En este esfuerzo, coincidimos en que es necesario generar una cultura en CTI que empape a todos los ciudadanos, que les permita comprender, valorar, participar y apropiarse de la ciencia y la tecnología. Esta tarea es de todos y, por supuesto, los científicos deben ser promotores de esta cultura en la población, por ejemplo, generando instancias en las cuales la ciudadanía pueda encantarse con la ciencia. En esta misma línea, también es necesario fortalecer los espacios de diálogo entre los distintos sectores y actores del sistema, generando las capacidades para “traducir” la CTI desde un lenguaje técnico a uno más práctico, que pueda ser comprendido por todos.

Es por esto que la Comisión plantea la necesidad de construir una institucionalidad fuerte, tanto organizativa como normativa, que fomente y guíe su accionar desde una visión y apuesta comprometidas con el futuro, lo que debiera traducirse en una política de Estado ordenada, estable y clara, ampliamente respaldada, y en diálogo permanente con los distintos servicios públicos y privados del país y la ciudadanía, permitiendo la articulación de esfuerzos, la mirada sistémica y la gestión de la complejidad que los desafíos de hoy reclaman.

Cordialmente,

2 Comentarios

  1. La dicotomía de si la ciencia debe ser utilitaria a la sociedad resolviendo problemas actuales o si debe dedicarse a resolver problemas fundamentales de la comprensión del medio ha existido siempre, pero en un ámbito usualmente superficial. La verdad es que hace mucho que se comprende que se debe tender a una combinación de ambas perspectivas, siendo concientes de las externalidades positivas de los esfuerzos de todo tipo que hace el científico. Sería bueno, para empezar la discusión, clarificar qué es lo que se entiende por ciencia (parece que hay alguna confusión de los foristas) y qué es lo que se espera de ella.
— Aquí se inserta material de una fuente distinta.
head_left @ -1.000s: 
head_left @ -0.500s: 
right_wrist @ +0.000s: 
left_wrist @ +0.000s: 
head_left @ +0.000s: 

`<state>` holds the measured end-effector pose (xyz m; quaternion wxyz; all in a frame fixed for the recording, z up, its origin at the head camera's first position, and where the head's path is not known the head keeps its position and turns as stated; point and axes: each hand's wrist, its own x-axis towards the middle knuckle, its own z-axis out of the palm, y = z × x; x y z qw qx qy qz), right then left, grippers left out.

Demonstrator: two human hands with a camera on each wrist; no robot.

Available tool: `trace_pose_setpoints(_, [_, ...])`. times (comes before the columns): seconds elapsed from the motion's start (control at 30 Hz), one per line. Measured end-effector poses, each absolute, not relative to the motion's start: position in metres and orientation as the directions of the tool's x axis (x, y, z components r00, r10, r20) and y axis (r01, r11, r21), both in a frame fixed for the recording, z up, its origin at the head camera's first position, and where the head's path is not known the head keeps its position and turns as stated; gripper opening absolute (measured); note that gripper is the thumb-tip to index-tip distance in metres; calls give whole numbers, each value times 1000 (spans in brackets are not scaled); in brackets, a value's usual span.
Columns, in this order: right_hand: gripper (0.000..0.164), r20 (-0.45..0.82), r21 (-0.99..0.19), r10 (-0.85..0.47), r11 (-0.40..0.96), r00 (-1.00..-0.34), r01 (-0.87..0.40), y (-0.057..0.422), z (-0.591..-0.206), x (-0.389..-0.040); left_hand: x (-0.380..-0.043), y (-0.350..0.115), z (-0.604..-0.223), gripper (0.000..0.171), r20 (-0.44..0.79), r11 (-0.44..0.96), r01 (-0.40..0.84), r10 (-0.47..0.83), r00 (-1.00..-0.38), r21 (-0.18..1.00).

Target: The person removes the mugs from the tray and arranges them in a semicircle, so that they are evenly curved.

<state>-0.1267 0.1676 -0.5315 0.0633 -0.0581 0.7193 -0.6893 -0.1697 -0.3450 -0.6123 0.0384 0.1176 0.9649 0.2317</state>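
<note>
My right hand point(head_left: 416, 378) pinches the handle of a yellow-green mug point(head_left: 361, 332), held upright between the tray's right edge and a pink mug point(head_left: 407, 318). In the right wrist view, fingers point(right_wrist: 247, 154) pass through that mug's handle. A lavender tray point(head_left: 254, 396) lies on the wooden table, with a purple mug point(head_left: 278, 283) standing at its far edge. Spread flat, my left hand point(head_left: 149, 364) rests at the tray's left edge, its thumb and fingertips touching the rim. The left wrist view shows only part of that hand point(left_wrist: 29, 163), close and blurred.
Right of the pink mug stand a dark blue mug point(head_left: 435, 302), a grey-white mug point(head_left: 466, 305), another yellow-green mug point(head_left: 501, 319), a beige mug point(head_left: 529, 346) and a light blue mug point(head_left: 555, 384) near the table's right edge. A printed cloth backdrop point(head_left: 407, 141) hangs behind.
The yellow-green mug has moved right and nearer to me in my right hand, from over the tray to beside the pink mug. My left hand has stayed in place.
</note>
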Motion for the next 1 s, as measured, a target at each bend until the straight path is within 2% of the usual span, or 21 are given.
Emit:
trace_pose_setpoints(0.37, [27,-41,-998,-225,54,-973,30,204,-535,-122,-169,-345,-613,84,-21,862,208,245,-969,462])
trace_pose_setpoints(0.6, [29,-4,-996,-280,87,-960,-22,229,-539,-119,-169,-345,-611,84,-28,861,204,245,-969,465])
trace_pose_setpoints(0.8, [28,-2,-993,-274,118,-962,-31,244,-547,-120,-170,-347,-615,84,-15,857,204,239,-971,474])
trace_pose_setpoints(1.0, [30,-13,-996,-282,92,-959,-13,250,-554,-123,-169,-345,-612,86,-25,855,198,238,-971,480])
  2. Muy interesante. A Chile le hace mucha falta; debemos articular este tema desde la primera infancia a través de varios programas de asignaturas de ciencias y laboratorios disponibles en las escuelas y liceos públicos (especialmente, las municipales). Comparto plenamente la incorporación de espacios laborales, de estudios e investigaciones en varas áreas doctorales en el corto plazo y en todo el país, ver y optar por regiones.